As férias e o seu benefício
Ideias
2024-10-29 às 06h00
A última semana foi especialmente traumática para o Estado português. A perda de uma vida no contexto de uma intervenção policial no “problemático” bairro da Cova da Moura foi o rastilho para um período de incidências que degeneraram em episódios inaceitáveis de violência.
Julgo pacífico o entendimento segundo o qual o monopólio da força ou da violência deve caber ao Estado. Será esta, porventura, uma das poucas dimensões societárias em que todos os partidos do arco democrático se revêm, e onde nem mesmo os liberais mais arreigados se atreveriam a propor a privatização da garantia de segurança das populações.
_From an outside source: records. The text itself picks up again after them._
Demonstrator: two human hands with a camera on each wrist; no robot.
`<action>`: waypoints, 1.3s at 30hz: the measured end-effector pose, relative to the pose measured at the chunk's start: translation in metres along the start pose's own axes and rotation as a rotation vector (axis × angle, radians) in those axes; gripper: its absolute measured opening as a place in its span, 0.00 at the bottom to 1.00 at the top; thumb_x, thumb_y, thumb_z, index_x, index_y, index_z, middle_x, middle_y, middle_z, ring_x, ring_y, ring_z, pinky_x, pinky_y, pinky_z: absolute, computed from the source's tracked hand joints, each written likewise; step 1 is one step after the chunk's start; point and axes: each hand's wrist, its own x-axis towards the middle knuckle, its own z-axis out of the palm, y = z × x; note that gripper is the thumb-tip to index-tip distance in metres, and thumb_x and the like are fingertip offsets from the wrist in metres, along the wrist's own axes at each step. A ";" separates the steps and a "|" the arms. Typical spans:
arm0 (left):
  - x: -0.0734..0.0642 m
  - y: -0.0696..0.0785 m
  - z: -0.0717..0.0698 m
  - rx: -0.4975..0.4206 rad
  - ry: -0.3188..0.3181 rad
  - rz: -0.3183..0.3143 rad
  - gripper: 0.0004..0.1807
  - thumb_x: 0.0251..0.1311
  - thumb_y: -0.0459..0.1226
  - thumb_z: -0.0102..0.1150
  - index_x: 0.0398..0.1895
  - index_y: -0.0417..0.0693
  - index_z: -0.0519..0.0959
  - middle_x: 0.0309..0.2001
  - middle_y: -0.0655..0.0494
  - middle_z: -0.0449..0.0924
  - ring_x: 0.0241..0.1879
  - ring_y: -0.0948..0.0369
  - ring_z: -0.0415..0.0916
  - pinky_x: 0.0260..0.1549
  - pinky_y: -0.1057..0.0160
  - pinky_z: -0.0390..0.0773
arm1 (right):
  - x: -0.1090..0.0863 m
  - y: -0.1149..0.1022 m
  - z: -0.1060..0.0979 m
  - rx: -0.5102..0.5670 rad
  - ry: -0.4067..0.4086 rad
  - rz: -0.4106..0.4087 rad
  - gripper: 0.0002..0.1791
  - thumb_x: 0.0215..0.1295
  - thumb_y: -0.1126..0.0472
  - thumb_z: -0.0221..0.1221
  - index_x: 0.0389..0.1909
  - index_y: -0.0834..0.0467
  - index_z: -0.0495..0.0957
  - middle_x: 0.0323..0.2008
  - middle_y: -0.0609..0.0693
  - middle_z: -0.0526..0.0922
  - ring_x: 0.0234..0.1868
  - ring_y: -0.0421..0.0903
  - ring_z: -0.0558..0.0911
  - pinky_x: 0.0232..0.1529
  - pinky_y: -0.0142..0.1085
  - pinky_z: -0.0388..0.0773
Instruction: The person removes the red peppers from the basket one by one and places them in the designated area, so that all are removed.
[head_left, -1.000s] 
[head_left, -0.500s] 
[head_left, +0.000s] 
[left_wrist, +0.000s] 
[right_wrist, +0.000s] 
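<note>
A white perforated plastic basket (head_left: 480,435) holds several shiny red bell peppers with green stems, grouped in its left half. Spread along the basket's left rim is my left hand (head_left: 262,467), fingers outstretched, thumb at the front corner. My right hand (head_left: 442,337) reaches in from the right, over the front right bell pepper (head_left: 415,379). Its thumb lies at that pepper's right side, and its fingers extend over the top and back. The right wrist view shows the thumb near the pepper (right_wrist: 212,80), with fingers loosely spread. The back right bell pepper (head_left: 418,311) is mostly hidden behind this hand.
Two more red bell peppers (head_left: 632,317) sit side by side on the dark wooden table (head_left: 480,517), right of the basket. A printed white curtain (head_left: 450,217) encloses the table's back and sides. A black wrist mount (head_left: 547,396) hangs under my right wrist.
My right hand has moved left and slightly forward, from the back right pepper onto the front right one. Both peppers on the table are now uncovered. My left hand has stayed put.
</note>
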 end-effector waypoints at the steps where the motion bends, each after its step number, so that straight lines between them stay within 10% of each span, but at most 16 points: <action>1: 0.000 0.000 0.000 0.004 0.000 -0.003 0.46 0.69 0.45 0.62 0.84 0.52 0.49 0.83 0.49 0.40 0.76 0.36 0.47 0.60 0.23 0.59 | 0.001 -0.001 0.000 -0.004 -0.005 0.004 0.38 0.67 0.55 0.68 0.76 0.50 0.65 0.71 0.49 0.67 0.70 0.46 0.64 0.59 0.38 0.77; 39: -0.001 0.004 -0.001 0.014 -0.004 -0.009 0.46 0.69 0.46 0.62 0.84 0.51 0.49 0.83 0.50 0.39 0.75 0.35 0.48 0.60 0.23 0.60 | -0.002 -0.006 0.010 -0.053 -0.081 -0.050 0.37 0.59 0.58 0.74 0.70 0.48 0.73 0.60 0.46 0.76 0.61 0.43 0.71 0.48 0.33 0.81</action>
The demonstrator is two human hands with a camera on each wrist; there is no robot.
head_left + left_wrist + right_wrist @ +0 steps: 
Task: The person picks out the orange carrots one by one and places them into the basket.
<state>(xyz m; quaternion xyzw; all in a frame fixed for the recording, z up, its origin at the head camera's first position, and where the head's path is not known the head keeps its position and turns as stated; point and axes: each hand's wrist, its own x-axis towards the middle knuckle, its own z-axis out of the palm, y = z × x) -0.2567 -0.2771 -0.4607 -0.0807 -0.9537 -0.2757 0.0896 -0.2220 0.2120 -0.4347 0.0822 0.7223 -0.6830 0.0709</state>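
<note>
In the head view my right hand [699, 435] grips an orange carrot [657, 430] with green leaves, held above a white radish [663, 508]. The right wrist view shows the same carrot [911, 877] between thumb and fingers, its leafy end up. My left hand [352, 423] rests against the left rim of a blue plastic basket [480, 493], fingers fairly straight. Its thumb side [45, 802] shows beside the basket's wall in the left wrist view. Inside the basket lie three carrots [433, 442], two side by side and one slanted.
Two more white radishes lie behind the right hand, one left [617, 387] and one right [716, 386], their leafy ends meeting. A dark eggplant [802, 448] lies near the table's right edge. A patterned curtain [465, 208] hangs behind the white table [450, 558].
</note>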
E não é que não existam afloramentos pontuais que já contradigam este monopólio, com o exemplo da segurança privada à cabeça, só que tal não resulta da livre iniciativa dos cidadãos, mas antes da autorização regulada do Estado para que, em dimensões pontuais e sem qualquer tipo de delegação ou renegação de competências, entidades privadas, altamente reguladas, possam desempenhar essas funções de modo meramente complementar.
Entendo, por isso, ser de elementar bom senso exigir que os principais protagonistas institucionais da nação, com os que ocupam cargos executivos e legislativos à cabeça, saibam traduzir este mandamento em ação e reação. É dizer, que se mantenham nas balizas do aceitável e medianamente responsável quer no que fazem, quer no que proclamam.
É intolerável que partidos com representantes eleitos na Assembleia da República se constituam como líderes de fação, claques de apoio de turbas em fúria, a negação da mediação que se espera ser realizada num sistema representativo. No que para mim é uma clara manifestação antipatriótica.
Não, não advogo o anestesismo como o paradigma ideal do político da nação. Percebo, aceito e reconheço que não tratar do pulsar popular equivale a contê-lo numa panela de pressão continuamente irradiada pelo calor das massas que, mais cedo ou mais tarde, tratará de a fazer explodir, de caminho cobrindo o Estado da mistela insalubre e compósita de ódios, ressentimento e raivas. Todavia, não será menos verdade que partidos que se limitam a ecoar bitaites de café, sejam eles provindos do Chiado ou da Brandoa, levam-nos a refletir sobre as virtudes da supostamente estruturada democracia representativa por confronto com a ingerível democracia direta.
E o que precisamos, hoje mais do que nunca, é a afirmação do valor acrescentado do humanismo, da tolerância e do sentido crítico. Não para abanar sonsamente a bandeira da paz, mas para ter critério sempre que se quer prevalecer pela força.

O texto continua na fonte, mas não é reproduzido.